The so-called "Hephthalite bowl" from Gandhara, features two Kidarite hunters wearing characteristic crowns, as well as two Alchon hunters (one of them shown here, with skull deformation), suggesting a period of peaceful coexistence between the two entities. Swat District, Pakistan, 460–479 CE. British Museum.

The Alchons undertook the mass destruction of Buddhist monasteries and stupas at Taxila, a high centre of learning, which never recovered from the destruction. Virtually all of the Alchon coins found in the area of Taxila were found in the ruins of burned down monasteries, where some of the invaders died alongside local defenders during the wave of destructions. It is thought that the Kanishka stupa, one of the most famous and tallest buildings in antiquity, was destroyed by them during their invasion of the area in the 460s CE. The Mankiala stupa was also vandalised during their invasions.

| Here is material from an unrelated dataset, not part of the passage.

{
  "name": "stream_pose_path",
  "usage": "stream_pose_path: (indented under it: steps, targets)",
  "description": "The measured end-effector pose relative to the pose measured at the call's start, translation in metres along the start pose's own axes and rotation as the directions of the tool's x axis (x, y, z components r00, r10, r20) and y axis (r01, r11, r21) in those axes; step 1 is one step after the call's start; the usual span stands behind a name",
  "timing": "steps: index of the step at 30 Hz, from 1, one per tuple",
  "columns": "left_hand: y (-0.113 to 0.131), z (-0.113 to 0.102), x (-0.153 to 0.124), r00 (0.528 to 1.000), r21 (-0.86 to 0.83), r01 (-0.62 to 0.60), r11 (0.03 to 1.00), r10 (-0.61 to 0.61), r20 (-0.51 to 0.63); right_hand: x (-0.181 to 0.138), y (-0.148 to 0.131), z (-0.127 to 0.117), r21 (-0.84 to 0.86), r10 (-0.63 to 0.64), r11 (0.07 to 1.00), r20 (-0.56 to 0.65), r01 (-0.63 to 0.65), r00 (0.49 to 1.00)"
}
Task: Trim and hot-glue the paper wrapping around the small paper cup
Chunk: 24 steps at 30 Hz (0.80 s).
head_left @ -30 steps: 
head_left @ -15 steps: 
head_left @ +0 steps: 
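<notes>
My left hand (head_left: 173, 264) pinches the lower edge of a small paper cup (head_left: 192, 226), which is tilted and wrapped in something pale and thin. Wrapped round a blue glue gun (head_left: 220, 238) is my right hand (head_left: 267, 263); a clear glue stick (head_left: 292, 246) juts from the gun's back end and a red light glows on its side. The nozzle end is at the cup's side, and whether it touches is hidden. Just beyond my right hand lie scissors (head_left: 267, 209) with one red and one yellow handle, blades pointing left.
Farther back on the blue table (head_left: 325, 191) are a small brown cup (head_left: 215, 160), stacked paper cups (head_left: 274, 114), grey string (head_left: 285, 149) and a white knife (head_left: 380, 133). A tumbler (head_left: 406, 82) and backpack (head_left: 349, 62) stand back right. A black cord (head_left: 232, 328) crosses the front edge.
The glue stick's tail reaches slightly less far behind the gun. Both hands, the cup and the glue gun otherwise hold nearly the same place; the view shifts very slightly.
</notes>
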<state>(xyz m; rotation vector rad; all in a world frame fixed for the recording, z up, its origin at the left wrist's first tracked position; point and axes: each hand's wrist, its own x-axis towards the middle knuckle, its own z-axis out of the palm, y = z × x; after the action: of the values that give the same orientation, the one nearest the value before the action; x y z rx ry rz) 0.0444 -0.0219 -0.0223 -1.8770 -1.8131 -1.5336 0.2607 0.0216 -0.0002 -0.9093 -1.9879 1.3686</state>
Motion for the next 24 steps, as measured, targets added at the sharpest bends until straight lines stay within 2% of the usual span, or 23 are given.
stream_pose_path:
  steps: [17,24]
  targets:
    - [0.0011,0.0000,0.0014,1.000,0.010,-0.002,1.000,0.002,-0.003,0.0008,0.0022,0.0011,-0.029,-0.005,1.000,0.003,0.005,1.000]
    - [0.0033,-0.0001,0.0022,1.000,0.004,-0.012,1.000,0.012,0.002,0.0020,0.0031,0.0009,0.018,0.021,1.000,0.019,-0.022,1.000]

Mihirakula in particular is remembered by Buddhist sources to have been a "terrible persecutor of their religion" in Gandhara. During the reign of Mihirakula, over one thousand Buddhist monasteries throughout Gandhara are said to have been destroyed. In particular, the writings of Chinese monk Xuanzang from 630 CE explained that Mihirakula ordered the destruction of Buddhism and the expulsion of monks. The Buddhist art of Gandhara, in particular Greco-Buddhist art, became extinct around this period. When Xuanzang visited Gandhara in c. 630 CE, he reported that Buddhism had drastically declined in favour of Shaivism and that most of the monasteries were deserted and left in ruins. It is also noted by Kalhana that Brahmins of Gandhara accepted from Mihirakula gifts of Agraharams. Kalhana also noted in his Rajatarangini how Mihirakula oppressed local Brahmins of South Asia and imported Gandharan Brahmins into Kashmir and India and states that he had given thousands of villages to these Brahmins in Kashmir.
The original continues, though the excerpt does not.